Even worse just a couple weeks ago I was in love with somebody else. Or was I really in love? Maybe it was just the idea of an ideal love that I liked. I never felt the way I felt around Jordan with Nathan. Does that mean I love Jordan? No! How can that be? I haven't lived him long enough. Yet again love has no timing. You can be with someone for a lifetime but love somebody you just met. Does that even make sense?
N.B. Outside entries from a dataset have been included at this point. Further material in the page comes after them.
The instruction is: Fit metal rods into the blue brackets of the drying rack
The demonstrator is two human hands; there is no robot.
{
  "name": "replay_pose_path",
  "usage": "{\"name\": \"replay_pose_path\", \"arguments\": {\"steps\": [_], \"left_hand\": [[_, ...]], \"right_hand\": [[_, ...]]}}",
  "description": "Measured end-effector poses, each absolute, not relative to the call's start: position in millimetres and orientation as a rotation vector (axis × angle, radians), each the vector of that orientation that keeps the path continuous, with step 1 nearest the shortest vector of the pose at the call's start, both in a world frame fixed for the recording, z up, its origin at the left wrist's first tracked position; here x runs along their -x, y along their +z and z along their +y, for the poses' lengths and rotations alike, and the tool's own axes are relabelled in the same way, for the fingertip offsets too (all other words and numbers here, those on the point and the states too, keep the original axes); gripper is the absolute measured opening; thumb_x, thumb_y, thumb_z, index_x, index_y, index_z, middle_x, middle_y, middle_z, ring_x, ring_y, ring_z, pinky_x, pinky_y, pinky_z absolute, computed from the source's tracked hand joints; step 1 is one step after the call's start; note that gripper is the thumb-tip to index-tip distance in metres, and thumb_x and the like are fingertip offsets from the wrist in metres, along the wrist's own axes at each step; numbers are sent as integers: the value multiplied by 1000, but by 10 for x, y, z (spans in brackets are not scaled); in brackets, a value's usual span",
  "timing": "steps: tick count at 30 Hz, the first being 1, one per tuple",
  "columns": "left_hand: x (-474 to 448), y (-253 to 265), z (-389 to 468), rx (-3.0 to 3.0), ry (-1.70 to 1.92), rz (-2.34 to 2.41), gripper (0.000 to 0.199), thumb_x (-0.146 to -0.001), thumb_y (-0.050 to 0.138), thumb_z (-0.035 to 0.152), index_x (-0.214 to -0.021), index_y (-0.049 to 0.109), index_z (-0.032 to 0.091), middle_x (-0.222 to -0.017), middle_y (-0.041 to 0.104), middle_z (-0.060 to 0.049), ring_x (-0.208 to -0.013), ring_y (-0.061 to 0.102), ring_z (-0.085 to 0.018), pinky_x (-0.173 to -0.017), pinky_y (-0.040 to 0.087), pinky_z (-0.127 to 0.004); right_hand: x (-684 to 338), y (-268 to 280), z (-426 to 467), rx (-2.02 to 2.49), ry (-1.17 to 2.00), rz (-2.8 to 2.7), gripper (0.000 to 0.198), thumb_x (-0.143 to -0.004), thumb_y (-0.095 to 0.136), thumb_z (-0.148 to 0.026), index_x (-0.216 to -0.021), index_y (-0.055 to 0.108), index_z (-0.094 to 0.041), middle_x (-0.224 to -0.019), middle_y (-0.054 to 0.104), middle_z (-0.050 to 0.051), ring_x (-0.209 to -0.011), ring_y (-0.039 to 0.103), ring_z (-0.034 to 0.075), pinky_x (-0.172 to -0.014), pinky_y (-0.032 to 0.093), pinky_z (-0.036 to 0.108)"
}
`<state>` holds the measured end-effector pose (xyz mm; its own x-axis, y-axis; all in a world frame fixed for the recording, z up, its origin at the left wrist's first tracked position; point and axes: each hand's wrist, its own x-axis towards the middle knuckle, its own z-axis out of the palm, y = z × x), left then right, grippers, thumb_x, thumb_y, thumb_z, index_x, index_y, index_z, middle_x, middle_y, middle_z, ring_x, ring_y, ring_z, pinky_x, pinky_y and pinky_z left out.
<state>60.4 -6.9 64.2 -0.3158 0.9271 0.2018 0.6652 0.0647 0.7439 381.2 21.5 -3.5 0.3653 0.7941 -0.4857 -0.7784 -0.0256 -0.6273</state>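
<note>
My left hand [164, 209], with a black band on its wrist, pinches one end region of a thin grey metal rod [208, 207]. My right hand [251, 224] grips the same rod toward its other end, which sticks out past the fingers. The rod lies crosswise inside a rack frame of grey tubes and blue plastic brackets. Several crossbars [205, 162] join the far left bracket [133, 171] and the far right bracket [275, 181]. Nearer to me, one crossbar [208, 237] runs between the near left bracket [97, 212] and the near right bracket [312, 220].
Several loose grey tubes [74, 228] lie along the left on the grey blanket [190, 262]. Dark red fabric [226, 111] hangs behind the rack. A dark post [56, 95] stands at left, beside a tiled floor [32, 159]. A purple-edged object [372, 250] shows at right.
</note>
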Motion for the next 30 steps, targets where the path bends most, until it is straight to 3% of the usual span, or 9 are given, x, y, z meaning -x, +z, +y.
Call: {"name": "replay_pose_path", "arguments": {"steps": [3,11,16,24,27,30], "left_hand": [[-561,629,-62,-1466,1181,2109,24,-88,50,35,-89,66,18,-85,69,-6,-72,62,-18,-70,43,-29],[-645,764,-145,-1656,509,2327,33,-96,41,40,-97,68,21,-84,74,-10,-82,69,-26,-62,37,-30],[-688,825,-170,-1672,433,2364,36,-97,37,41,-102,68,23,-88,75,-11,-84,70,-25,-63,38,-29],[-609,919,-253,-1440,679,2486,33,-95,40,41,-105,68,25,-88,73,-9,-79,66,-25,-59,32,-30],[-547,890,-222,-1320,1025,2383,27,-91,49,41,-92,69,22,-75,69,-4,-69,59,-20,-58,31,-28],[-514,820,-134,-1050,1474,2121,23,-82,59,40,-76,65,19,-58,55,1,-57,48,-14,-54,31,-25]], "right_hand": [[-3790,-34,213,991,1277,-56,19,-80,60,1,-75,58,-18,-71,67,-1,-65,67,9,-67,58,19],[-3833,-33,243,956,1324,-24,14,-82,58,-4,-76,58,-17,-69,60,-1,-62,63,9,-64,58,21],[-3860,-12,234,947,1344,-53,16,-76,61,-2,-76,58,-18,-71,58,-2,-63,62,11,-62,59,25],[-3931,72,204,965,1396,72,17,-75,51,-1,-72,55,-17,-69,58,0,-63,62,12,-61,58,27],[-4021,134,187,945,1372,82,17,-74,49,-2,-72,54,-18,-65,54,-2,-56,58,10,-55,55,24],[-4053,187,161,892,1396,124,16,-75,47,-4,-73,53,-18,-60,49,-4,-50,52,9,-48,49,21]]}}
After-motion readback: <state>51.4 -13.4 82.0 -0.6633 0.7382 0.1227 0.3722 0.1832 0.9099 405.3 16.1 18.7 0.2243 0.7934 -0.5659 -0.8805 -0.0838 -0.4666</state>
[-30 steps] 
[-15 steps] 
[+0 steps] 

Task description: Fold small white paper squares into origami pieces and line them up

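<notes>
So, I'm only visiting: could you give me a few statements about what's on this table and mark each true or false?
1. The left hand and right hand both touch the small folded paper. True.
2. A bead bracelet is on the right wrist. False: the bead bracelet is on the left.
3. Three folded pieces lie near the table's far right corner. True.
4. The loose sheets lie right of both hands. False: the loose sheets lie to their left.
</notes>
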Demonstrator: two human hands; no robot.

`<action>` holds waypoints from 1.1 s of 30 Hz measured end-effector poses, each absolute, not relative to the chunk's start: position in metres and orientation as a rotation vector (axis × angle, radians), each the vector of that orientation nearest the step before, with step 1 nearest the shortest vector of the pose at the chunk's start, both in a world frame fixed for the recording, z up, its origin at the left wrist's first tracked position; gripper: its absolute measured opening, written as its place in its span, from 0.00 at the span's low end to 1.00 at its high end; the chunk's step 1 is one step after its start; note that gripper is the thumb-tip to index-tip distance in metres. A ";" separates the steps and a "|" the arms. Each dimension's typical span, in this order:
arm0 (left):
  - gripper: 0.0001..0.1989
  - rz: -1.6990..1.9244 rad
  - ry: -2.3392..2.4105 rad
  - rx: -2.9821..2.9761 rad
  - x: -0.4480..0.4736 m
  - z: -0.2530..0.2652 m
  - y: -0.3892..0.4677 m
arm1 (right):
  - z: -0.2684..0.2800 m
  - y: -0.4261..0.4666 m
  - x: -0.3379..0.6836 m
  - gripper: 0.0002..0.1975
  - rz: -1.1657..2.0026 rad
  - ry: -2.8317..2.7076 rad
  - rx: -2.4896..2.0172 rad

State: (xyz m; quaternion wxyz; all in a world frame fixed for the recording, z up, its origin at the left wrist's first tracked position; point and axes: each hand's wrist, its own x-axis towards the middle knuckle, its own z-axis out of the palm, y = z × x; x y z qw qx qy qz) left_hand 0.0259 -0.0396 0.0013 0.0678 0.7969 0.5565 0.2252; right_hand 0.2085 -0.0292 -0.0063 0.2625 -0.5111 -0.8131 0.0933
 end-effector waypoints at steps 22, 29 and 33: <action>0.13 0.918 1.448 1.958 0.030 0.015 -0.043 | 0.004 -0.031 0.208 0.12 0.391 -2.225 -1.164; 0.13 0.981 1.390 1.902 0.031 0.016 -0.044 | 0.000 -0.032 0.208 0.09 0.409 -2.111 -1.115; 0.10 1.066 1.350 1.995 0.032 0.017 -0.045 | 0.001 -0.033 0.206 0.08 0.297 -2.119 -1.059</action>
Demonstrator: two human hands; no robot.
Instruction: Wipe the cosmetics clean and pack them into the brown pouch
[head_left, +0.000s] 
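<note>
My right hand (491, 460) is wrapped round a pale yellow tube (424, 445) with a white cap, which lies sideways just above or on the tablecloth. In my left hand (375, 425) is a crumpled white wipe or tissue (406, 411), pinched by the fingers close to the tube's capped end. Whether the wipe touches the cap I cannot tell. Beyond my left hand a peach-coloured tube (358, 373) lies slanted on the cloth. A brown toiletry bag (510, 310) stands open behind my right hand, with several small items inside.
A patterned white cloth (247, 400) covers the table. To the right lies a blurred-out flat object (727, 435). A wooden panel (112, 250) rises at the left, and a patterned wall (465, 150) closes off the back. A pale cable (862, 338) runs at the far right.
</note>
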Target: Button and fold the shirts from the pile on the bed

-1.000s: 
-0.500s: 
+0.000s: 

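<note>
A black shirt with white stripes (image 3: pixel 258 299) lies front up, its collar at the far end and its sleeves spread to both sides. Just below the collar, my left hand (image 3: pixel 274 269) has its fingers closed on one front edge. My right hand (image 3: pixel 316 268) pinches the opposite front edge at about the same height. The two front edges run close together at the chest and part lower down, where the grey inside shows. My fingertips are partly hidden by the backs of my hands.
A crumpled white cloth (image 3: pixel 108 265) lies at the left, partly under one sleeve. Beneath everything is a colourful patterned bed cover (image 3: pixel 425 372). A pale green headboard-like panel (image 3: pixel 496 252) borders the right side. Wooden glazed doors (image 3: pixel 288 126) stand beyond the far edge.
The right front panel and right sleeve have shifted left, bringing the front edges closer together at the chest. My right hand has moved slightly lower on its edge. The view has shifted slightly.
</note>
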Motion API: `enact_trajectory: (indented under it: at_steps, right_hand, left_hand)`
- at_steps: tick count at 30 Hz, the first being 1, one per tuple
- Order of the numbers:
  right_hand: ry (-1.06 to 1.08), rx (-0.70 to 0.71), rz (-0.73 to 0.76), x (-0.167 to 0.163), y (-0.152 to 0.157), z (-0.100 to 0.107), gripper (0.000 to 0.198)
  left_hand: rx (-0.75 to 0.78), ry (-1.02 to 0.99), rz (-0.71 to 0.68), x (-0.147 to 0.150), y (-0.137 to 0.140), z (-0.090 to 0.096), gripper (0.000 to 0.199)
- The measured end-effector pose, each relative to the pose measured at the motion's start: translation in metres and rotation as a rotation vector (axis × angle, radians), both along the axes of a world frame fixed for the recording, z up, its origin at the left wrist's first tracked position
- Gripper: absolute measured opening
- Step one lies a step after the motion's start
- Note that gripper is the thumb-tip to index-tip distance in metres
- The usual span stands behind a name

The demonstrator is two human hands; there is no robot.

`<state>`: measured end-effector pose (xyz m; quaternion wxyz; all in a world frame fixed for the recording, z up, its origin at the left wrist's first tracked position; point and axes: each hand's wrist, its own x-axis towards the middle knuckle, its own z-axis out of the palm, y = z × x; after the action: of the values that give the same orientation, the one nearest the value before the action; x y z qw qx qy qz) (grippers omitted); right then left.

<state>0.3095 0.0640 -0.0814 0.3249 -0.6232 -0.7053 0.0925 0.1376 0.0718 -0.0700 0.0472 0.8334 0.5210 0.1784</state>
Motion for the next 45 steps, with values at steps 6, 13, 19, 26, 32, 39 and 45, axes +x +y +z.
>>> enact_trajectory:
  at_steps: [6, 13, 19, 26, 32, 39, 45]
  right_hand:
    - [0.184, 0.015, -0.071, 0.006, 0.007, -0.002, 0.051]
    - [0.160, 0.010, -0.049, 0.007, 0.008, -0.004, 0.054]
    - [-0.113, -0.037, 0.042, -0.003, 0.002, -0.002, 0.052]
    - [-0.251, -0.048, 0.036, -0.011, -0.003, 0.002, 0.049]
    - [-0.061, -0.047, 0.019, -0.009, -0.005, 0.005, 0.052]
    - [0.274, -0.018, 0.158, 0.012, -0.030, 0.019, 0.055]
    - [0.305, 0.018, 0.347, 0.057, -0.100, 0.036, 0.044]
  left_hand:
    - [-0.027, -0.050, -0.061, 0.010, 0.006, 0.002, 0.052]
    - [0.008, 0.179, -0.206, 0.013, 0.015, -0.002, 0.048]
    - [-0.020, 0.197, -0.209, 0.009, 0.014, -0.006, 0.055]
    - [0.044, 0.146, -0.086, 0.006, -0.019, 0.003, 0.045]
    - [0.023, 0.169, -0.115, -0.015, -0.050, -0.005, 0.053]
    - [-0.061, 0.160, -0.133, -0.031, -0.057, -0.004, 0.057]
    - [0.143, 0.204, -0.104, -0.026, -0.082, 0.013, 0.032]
I am all jungles up. The tears are refusing to fall. I feel nothing. Nothing but confusion. I don't want my heart to be dragged into a game my mind doesn't want to play. Why does it feel right yet it is so wrong. What if this is just a phase.

I wish I made him answer my questions now. His gesture with breakfast was sweet but all I'm hungry for in answers.

I look at the clock hanging on the wall and it's been about thirty minutes since Jordan left. Everything seems to be moving slowly. The clocks ticks were louder and I could hear the not so far sea hitting cliffs. The morning birds singing their prayers as the earth comes to life whilst I still lay here dead inside.